══ Input data ══

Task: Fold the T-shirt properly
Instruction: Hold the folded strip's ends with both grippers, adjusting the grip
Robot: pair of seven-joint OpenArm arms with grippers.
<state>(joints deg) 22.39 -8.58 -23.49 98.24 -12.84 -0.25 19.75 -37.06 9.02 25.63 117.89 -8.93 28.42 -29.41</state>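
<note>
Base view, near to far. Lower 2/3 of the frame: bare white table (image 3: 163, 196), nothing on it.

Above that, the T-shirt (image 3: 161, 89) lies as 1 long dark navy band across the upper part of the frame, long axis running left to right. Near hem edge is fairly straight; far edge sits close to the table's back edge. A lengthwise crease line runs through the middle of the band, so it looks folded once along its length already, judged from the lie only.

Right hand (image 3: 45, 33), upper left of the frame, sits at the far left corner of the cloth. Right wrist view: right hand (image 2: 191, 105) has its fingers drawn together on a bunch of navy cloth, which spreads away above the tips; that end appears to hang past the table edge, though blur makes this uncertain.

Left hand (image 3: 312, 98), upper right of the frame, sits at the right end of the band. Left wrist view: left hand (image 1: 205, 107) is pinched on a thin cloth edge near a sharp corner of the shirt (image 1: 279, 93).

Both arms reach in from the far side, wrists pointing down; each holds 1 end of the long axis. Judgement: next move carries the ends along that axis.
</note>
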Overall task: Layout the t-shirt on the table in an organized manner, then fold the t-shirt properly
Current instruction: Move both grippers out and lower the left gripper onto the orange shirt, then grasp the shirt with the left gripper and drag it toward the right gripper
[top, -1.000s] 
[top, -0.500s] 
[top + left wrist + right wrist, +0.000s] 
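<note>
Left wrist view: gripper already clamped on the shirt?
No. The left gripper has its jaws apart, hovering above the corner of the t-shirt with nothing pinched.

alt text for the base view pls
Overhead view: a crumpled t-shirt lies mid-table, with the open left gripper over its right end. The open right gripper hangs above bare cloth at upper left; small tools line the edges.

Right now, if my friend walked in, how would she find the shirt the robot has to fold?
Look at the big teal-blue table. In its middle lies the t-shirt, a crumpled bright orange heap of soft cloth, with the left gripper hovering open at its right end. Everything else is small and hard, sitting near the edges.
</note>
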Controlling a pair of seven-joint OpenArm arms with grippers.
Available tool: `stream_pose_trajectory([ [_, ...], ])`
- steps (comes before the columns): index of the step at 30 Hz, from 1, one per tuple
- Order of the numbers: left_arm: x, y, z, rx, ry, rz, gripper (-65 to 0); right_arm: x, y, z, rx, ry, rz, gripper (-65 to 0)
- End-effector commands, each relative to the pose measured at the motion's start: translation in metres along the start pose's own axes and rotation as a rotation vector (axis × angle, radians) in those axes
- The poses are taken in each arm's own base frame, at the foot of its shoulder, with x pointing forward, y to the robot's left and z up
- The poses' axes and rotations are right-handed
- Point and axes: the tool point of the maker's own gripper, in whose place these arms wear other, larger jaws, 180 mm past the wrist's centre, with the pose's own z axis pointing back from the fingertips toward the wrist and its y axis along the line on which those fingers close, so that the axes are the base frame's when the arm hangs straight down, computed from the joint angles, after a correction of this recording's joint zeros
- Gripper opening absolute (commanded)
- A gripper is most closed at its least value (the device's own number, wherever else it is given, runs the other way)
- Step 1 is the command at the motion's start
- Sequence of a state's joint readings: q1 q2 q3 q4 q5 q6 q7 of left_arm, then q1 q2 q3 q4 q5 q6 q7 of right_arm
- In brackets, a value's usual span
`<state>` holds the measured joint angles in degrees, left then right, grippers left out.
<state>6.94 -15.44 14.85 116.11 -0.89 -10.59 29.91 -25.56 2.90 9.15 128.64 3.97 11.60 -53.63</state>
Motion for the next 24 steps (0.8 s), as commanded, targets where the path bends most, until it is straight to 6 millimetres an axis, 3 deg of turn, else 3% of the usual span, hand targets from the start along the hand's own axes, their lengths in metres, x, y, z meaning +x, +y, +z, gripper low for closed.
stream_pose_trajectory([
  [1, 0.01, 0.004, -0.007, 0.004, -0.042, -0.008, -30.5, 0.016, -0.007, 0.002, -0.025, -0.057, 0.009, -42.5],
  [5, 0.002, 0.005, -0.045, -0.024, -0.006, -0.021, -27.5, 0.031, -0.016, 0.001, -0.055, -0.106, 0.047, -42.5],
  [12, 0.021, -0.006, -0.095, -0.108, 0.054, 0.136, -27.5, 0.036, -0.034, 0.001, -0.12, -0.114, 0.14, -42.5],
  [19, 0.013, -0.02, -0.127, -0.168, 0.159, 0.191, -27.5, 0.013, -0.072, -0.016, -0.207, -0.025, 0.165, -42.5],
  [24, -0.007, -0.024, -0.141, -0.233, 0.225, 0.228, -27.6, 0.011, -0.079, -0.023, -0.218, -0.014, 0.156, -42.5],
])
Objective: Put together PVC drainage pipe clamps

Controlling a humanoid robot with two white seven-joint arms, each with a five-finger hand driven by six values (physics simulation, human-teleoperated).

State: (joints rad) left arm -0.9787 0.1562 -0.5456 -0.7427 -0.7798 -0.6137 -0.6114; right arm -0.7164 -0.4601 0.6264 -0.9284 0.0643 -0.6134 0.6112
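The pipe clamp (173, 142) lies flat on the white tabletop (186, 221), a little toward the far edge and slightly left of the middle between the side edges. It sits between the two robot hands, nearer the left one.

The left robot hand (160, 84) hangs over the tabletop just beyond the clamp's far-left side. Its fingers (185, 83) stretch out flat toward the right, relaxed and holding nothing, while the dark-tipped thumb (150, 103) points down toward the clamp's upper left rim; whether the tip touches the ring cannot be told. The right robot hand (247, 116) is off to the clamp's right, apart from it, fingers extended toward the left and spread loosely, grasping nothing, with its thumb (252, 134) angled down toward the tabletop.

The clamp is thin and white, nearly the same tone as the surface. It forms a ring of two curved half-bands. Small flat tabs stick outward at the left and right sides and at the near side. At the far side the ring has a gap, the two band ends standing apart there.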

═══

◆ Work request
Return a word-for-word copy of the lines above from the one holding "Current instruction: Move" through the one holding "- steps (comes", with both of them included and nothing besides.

◆ Result
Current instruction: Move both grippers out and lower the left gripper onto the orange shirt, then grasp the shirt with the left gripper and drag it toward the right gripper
[top, -1.000s] 
[top, -0.500s] 
[top + left wrist + right wrist, +0.000s] 
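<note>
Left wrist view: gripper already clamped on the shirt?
No. The left gripper has its jaws apart, hovering above the corner of the t-shirt with nothing pinched.

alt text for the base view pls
Overhead view: a crumpled t-shirt lies mid-table, with the open left gripper over its right end. The open right gripper hangs above bare cloth at upper left; small tools line the edges.

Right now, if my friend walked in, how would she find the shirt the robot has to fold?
Look at the big teal-blue table. In its middle lies the t-shirt, a crumpled bright orange heap of soft cloth, with the left gripper hovering open at its right end. Everything else is small and hard, sitting near the edges.
</note>
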Controlling a pair of seven-joint OpenArm arms with grippers.
Available tool: `stream_pose_trajectory([ [_, ...], ])`
- steps (comes before the columns): index of the step at 30 Hz, from 1, one per tuple

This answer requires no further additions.